• **TASK PROMPT**: Whenever a line in this data holds the word "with", report that line in full.

• **SOURCE MATERIAL**:
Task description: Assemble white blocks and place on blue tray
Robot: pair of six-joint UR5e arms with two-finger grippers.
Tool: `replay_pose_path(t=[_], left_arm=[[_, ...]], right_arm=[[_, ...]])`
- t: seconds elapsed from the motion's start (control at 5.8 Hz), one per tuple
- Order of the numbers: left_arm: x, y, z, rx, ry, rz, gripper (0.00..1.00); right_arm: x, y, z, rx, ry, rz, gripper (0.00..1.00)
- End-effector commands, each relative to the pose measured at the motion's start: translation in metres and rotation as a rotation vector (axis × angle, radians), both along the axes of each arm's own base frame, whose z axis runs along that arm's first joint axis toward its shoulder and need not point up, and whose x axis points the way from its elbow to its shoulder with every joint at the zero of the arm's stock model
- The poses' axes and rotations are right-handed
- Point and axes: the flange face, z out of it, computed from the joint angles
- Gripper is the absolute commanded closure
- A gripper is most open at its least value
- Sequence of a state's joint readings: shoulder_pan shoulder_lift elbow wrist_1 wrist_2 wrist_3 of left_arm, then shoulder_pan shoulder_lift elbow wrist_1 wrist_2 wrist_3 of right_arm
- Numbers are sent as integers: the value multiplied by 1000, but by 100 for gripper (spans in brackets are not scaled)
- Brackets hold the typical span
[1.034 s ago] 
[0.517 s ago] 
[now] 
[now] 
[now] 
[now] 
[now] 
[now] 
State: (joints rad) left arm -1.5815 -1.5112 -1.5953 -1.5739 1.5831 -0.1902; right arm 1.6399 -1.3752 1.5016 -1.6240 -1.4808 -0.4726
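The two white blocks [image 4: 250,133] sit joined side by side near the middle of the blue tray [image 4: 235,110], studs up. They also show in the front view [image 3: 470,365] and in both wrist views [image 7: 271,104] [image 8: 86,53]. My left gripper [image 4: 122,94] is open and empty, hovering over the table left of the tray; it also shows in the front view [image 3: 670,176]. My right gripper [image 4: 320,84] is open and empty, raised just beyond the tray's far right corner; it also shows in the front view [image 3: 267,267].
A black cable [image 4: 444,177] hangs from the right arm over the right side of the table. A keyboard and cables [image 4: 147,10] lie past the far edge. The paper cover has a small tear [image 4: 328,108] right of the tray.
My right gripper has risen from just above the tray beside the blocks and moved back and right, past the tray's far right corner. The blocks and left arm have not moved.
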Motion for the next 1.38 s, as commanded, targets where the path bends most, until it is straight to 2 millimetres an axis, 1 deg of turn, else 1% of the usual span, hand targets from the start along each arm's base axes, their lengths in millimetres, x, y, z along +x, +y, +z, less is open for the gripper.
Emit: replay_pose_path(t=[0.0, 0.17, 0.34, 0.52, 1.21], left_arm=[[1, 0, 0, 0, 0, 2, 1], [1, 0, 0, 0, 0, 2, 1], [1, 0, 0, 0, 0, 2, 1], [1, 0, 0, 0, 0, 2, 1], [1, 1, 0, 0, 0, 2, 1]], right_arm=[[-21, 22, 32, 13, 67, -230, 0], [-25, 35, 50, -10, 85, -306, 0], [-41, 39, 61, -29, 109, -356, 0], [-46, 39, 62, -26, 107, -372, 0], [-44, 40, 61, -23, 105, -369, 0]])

• **TASK SOLUTION**:
Robot: pair of six-joint UR5e arms with two-finger grippers.
- End-effector commands, each relative to the pose measured at the motion's start: translation in metres and rotation as a rotation vector (axis × angle, radians), both along the axes of each arm's own base frame, whose z axis runs along that arm's first joint axis toward its shoulder and need not point up, and whose x axis points the way from its elbow to its shoulder with every joint at the zero of the arm's stock model

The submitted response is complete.